Berlin refuse de parler de réduction de la dette grecque... pour le moment

Selon le Handelsblatt, le gouvernement allemand réfléchit à une restructuration de la dette hellénique. Mais Angela Merkel ne veut pas en parler ouvertement avant le 25 mai. Par crainte des Eurosceptiques...
Angela Merkel pense à une restructuration de la dette grecque, mais ne veut pas en parler.

L'Allemagne travaille bel et bien à une nouvelle restructuration de la dette publique grecque. C'est ce que révèle dans son édition de mercredi le quotidien allemand Handelsblatt. L'information provient en réalité de la députée du parti de Gauche Die Linke Sarah Wagenknecht. En réponse à une question de son groupe, le secrétaire d'Etat aux Finances Stefan Kampeter, un proche de Wolfgang Schäuble, a confirmé qu'il existait un "document interne" au ministère fédéral des Finances dans lequel l'hypothèse d'une annulation partielle de la dette hellénique serait envisagée.

Certes, la rumeur circule en Allemagne depuis des semaines, mais jusqu'ici elle avait été démentie formellement par le ministère des Finances. Berlin a, du reste, encore une fois nié toute nouvelle restructuration. Il semble désormais évident que la question grecque va être repoussée après les élections européennes des 22 et 25 mai prochains.

La peur des Eurosceptiques

Pour Angela Merkel, cette question est cruciale. Elle sait que toute discussion sur un nouveau programme pour la Grèce viendrait polluer une campagne électorale européenne où le parti eurosceptique AfD, conduit par le très charismatique ancien patron des patrons Hans-Olaf Henkel a le vent en poupe. Les derniers sondages donnent en effet pour les Européennes 7 à 8 % des intentions de voix, contre 4 à 5 % pour les élections fédérales. Toute mise en danger de « l'argent des contribuables allemands » viendrait évidemment alimenter le discours d'AfD. Déjà, on a vu la Bild Zeitung faire ses choux gras des « riches Grecs » demandant l'aumône aux « pauvres Allemands. »

La Grèce, sujet de politique intérieure allemand

Le cas de la Grèce est donc, pour Berlin, un vrai sujet de politique intérieure.
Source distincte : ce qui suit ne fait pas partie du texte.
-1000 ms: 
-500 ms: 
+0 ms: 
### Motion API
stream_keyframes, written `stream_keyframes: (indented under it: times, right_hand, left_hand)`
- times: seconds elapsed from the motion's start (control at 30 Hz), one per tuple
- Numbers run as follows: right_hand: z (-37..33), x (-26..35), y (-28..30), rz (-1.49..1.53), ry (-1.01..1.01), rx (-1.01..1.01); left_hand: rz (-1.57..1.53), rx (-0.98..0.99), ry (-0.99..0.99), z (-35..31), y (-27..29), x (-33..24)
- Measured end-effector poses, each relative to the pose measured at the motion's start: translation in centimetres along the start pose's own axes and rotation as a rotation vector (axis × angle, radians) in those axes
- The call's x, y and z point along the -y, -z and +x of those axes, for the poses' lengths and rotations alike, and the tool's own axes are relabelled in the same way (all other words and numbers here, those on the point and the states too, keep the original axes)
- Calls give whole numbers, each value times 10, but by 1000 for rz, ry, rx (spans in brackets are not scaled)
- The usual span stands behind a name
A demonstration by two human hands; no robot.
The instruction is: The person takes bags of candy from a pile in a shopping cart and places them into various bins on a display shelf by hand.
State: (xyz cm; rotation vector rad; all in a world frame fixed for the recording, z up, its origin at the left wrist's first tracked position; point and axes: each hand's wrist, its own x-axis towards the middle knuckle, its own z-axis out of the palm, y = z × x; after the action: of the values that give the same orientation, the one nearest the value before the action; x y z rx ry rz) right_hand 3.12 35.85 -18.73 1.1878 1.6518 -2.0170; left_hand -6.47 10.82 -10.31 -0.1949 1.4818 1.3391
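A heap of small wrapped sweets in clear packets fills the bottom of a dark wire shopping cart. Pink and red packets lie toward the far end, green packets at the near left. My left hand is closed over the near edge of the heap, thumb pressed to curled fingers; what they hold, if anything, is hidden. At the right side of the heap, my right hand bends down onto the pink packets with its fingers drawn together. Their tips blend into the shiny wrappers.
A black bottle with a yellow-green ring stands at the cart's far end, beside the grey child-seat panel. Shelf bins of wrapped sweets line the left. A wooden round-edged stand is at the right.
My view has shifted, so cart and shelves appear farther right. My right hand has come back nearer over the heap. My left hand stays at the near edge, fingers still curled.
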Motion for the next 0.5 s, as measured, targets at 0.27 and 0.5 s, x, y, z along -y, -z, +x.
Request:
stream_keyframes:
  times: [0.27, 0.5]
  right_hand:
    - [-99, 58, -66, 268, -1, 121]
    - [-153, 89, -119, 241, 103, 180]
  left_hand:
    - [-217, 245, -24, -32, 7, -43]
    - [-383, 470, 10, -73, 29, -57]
On sait qu'il manquera au mieux à Athènes 10 à 20 milliards d'euros pour boucler son refinancement d'ici à 2015. Un troisième plan d'aide pourrait être mis en place dans le cadre du MES et dans la continuité des deux précédents, avec une forte conditionnalité. Mais le poids de la dette publique pour Athènes que ce plan « de soudure » risque d'être inutile en conduisant à une mobilisation de l'ensemble de l'excédent courant pour le remboursement de la dette.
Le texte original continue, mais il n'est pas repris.